Холод придал ей силы. Она захохотала, и эхо отозвалось коротко и часто. Она пихнула Гарри плечом, а он ее охватил. Хохоча, они стали бороться. Она была выше, зато руки у него были сильнее. Но дрался он неважнецки, и она его повалила. И тут он замер, а следом за ним притихла и она. Она чувствовала на шее его теплое дыхание: он, видно, притаился. Коленками она упиралась в его ребра и, сидя на нем верхом, слышала, как тяжело он дышит. Потом они разом поднялись на ноги. Теперь она уже не смеялась, и в переулке вдруг стало как-то очень тихо. Когда они возвращались назад через темный двор, она вдруг почувствовала себя как-то странно. В общем, непонятно было, что это за чувство, но так вдруг получилось. Она легонько его толкнула, и он толкнул ее в ответ. Тогда она опять засмеялась, и все прошло.
– Пока! – сказал Гарри. Он уже был слишком взрослый; чтобы лазать через заборы, и побежал по переулочку к своему парадному.
– Фу, какая жара! – сказала она. – Прямо задохнуться можно.
Порция грела ей в духовке ужин. Ральф заколотил ложкой по передку высокого стульчика. Джордж с отсутствующим видом подбирал овсянку зажатым в грязной ручонке куском хлеба. Мик наложила себе мяса с подливкой, овсяной каши, добавила изюму и все это перемешала. Она съела целых три тарелки, прикончила всю овсянку, но так и не наелась.
Весь день она думала о мистере Сингере и сразу после ужина пошла наверх. Когда она поднялась на третий этаж, она увидела, что дверь в его комнату открыта и там темно. На душе у нее сразу стало пусто.

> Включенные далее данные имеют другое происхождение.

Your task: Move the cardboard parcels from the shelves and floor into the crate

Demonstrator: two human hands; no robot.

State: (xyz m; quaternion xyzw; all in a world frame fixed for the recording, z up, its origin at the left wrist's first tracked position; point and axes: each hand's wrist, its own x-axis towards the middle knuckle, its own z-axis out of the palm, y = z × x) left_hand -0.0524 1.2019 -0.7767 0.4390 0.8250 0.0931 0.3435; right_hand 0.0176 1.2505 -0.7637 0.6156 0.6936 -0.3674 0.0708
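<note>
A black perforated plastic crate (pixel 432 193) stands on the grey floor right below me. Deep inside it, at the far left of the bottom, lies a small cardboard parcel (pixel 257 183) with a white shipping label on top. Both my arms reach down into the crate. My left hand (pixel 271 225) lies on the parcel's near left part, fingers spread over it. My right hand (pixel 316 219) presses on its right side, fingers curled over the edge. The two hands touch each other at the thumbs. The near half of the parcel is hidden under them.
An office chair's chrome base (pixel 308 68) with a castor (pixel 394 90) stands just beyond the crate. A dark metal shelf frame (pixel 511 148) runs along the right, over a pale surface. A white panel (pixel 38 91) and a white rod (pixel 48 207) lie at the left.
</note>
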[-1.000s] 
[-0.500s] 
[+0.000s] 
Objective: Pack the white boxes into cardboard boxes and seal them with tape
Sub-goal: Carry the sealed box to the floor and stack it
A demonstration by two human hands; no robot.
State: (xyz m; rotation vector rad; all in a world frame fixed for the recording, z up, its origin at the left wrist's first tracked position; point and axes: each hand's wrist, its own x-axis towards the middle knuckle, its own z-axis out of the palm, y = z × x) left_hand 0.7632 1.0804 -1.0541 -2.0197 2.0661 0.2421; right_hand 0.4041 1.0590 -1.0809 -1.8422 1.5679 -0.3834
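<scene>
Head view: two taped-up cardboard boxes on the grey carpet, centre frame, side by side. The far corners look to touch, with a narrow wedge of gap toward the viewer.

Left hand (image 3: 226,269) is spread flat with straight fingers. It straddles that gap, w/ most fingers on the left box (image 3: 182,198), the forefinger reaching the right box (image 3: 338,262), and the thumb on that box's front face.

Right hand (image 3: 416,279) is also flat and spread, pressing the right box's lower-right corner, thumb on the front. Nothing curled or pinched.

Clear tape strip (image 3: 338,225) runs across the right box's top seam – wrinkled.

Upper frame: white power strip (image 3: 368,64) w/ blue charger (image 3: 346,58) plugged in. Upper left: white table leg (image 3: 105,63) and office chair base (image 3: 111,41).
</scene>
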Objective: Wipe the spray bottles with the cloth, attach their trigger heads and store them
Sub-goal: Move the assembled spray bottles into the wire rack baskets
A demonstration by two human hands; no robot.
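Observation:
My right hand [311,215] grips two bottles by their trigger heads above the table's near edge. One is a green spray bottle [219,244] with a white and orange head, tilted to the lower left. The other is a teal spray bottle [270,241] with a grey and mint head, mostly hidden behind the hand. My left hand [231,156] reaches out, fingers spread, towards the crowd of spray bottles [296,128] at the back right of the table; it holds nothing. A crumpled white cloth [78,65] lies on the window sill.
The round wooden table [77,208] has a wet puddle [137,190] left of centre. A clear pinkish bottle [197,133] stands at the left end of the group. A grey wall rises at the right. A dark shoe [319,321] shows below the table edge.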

Она не могла усидеть на месте, хотя ей надо было готовиться к контрольной по английскому. Какой-то избыток энергии мешал ей спокойно посидеть в комнате, как все люди. Казалось, что сейчас она порушит тут стены, а потом зашагает по улицам, громадная, как великанша.
В конце концов она вытащила из-под кровати заветную коробку, легла на ковер и стала просматривать свою тетрадь. Теперь в ней было уже около двадцати песен, но они ей не нравились. Вот если бы она могла написать симфонию! Для целого оркестра. Но как их пишут? Иногда ведь несколько инструментов играют одну и ту же ноту, поэтому нотные линейки должны быть очень широкими. Она начертила на большом листе бумаги для контрольной пять линеек, расстояние между ними было сантиметра по три. Когда нота предназначалась для скрипки, виолончели или флейты, она помечала рядом название инструмента. А когда все играли одну и ту же ноту, она ее окружала кружочком. Сверху она написала заглавными буквами: СИМФОНИЯ. А ниже – такими же – МИК КЕЛЛИ. Но дальше этого дело не пошло.
Эх, если бы она могла брать уроки музыки!
Эх, если бы у нее было настоящее пианино!
Она долго не могла начать. Мелодии сидели у нее в голове, но она никак не могла придумать, как их записывают на бумаге. Да, видно, это труднее всего на свете. Но она продолжала ломать себе голову, пока не пришли Этта и Хейзел, не легли в постель и не сказали ей, чтобы она тушила свет, потому что скоро одиннадцать часов.